To answer this question, I think it’s important to first understand the novelty of #NotYourAsianSidekick. And to understand this, I think it’s important to recognize one important fact: you may be too old to get this.

Now, before you claim I’m being ageist, let me clarify: I’m also too old to get this too.

I’m 31 years old, and self-identify as a Gen Y-er. I am not married, don’t have kids, and am really just starting my professional career. I am, by most definitions, a “young adult” (especially if you go by the mantra that 30 is the new 20).

That being said, I remember what a dial-up modem sounds like. I used to view and edit my blog using Netscape Navigator. I remember when Facebook was launched (and how you had to get an invite from people, and how I refused to get an account for years). I remember when you used to make websites on Geocities and blog on Blogger.

Ah, Geocities. You always remember your first.
Ah, Geocities. You always remember your first.

I got on Twitter less than 5 years ago. I’m still not a natural Tweeter (Tweep? Twerp? Whatever?).I find myself constantly banging my head against that 140 character limit like a caged bird. I don’t navigate hash-tags well, and typically ignore the “top trending topics” part of my Twitter dashboard. I learned last year why you put a period in front of the @ sign if it starts a tweet. I think I tweet the way my mother uses email — like it’s a necessary tool but goshdarnit if I’m not accidentally hitting “Reply All” when I don’t mean to.

It never really occurred to me that my discomfort with Twitter was a generational thing until I had an opportunity to mentor and interact with some high school-aged students over the summer. The facility with which they interacted with their Twitter and Facebook accounts — the way their digital lives were so closely integrated with their offline lives — was astounding and completely foreign to me.
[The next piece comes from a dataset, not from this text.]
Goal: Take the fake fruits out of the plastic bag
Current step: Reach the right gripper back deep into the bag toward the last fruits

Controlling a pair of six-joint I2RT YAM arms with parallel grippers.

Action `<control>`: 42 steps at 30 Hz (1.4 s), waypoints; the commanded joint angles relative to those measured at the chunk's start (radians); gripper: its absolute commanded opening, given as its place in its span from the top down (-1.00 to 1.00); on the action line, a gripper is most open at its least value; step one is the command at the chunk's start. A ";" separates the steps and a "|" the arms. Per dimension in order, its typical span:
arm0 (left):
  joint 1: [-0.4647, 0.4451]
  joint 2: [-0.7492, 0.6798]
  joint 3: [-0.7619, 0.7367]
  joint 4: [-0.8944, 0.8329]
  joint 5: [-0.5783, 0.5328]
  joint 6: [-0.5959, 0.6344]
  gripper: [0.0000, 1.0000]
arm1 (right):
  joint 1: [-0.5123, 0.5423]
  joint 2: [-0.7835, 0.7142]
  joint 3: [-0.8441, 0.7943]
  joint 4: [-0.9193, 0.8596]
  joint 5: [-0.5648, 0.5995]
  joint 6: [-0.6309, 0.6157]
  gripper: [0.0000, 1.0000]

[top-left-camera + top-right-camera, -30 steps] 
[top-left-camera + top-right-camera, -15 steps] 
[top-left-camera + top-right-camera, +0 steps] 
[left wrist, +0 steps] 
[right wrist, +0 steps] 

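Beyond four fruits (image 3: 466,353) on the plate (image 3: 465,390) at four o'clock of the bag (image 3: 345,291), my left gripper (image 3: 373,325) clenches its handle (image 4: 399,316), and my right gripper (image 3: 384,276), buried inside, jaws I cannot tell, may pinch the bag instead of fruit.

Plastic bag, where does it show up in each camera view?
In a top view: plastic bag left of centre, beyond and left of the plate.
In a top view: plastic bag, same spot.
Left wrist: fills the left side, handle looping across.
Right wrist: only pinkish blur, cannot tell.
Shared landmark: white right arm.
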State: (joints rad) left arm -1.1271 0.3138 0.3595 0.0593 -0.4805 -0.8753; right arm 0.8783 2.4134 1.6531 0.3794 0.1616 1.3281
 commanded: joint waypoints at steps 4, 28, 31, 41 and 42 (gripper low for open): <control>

They spent every waking minute attached to their digital selves, even going so far as to Tweet one another while standing right next to each other. 17-year-old Millennials aren’t just addicted to their mobile apps, they are literally living a hybrid life with their digital selves.

This is literally the first image you get when you Google "Millennial".
This is the first image you get when you Google “Millennial”.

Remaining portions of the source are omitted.